The study introduces a transdiagnostic approach to fear learning in anxiety disorders, emphasizing the role of symptom dimensions over traditional categorical comparisons.

## Key findings

- Anxious arousal is linked to heightened fear responses during acquisition and generalization phases.
- Depressive symptoms are associated with increased fear expectations during extinction.
- Transdiagnostic symptom dimensions influence fear learning more than disorder-specific group differences.

## Abstract

Fear learning processes are often considered underlying mechanisms in the development and maintenance of anxiety‐ and stress‐related disorders. However, limited attention has been paid to whether these changes are shared across disorders or certain symptoms. In this context, transdiagnostic research on symptom dimensions is especially relevant, as it addresses the significant symptom overlap and heterogeneity observed in these disorders.
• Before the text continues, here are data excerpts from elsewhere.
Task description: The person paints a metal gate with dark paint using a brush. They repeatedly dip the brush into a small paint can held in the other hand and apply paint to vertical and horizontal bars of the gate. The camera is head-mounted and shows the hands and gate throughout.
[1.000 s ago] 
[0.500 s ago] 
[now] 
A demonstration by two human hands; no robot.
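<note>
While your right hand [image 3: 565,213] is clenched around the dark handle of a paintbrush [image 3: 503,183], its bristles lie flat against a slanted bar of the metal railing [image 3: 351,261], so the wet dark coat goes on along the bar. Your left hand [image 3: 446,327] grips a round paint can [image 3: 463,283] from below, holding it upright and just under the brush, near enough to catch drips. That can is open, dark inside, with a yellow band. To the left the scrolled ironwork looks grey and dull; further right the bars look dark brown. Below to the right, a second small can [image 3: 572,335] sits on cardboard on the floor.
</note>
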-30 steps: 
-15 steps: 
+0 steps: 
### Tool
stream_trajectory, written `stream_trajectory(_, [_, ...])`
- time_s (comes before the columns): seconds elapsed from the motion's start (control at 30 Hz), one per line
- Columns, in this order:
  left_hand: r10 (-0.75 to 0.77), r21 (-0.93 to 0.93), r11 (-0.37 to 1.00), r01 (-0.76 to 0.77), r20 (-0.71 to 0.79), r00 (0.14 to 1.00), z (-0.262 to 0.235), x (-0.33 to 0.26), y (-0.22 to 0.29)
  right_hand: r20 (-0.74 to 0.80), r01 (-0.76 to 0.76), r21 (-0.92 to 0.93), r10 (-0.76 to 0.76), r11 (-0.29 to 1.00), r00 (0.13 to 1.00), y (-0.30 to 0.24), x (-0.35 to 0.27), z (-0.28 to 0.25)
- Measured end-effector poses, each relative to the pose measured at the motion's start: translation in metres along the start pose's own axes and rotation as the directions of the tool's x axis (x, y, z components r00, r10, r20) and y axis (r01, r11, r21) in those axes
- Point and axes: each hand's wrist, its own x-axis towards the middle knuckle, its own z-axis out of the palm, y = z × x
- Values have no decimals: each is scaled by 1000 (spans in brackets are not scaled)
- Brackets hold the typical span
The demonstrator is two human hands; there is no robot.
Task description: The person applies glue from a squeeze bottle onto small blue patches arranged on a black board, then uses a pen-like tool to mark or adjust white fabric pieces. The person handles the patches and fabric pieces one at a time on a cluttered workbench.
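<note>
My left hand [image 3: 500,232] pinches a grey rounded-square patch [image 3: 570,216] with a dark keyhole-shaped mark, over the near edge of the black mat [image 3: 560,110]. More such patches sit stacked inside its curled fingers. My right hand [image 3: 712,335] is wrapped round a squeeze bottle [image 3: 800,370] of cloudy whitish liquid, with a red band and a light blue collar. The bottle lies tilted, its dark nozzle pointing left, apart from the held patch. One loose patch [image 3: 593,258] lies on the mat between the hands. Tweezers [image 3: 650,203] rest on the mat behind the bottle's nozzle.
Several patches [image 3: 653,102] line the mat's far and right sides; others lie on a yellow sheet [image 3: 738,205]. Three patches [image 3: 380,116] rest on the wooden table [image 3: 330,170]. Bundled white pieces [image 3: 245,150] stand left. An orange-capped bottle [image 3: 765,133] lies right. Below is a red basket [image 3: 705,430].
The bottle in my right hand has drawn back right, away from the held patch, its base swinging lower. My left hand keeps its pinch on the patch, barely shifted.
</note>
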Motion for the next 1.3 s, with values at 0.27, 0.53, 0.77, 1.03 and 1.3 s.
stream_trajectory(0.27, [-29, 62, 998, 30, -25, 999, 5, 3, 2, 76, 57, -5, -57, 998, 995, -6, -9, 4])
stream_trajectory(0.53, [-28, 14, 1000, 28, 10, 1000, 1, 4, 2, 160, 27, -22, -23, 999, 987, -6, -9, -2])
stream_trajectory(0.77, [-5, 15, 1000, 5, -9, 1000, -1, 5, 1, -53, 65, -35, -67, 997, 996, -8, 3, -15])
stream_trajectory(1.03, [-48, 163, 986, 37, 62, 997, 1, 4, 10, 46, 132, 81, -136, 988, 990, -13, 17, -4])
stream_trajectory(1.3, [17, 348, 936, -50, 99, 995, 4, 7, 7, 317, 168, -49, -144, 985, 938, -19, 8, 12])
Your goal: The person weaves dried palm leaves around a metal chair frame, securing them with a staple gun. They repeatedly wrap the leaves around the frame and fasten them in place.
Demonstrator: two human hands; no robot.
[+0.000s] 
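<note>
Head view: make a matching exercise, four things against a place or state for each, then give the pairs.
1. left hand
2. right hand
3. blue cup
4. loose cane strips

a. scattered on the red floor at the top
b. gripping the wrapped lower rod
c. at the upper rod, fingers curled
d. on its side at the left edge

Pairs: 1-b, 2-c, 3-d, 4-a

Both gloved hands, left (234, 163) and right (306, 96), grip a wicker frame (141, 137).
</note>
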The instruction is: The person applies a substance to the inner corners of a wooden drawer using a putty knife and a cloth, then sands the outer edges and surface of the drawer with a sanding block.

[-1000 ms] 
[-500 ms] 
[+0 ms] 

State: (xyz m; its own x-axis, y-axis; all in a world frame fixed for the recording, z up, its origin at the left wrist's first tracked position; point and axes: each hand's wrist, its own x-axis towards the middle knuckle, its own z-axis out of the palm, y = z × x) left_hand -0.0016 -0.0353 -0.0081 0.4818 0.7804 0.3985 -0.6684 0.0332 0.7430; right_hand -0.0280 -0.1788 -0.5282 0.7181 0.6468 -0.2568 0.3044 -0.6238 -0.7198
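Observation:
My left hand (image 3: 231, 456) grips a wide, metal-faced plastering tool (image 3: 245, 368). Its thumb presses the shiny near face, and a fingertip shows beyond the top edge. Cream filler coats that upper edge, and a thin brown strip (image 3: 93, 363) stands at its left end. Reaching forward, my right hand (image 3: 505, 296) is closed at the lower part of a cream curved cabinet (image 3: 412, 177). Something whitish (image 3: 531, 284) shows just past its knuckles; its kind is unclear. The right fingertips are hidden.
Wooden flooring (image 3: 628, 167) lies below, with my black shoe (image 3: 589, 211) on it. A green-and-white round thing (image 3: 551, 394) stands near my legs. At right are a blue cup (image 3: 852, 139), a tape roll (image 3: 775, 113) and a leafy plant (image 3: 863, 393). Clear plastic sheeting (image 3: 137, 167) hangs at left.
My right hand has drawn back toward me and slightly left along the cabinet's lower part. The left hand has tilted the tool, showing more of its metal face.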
In the current study, we investigated the late positive potential, fear‐potentiated startle, and subjective ratings (US‐expectancy) in a transdiagnostic sample (N = 156) including participants with obsessive‐compulsive disorder (OCD; n = 38), social anxiety disorder (SAD; n = 39), specific phobia (SP; n = 40), and control participants (n = 39). Anxious arousal, anxious apprehension, and depressive symptoms were examined as relevant core symptom dimensions to these disorders. A differential fear learning paradigm using geometrical forms was employed, including a habituation, acquisition, generalization, and extinction phase. We observed successful fear acquisition across all outcomes, which generalized to the stimulus most similar to the CS+, the GS+. During extinction, fear responses to the CS+ remained significantly elevated compared to the CS−. Group comparison revealed that patients with SAD rated US‐expectancy for the CS− higher during acquisition. On a dimensional level, anxious arousal was associated with increased US‐expectancy and startle response for the CS+ during acquisition and increased US‐expectancy for the GS+ during generalization. Depressive symptoms were linked to an overall higher US‐expectancy during extinction. These findings suggest that individual differences in symptom dimensions, particularly anxious arousal and depressive symptoms, appear to influence fear learning and extinction processes across disorders. This underscores the potential of adopting transdiagnostic approaches in future research and clinical interventions and highlights that the frequently co‐occurring comorbid depressive symptoms impact fear extinction, and therefore, should be considered in the treatment of anxiety disorders to enhance therapeutic outcomes.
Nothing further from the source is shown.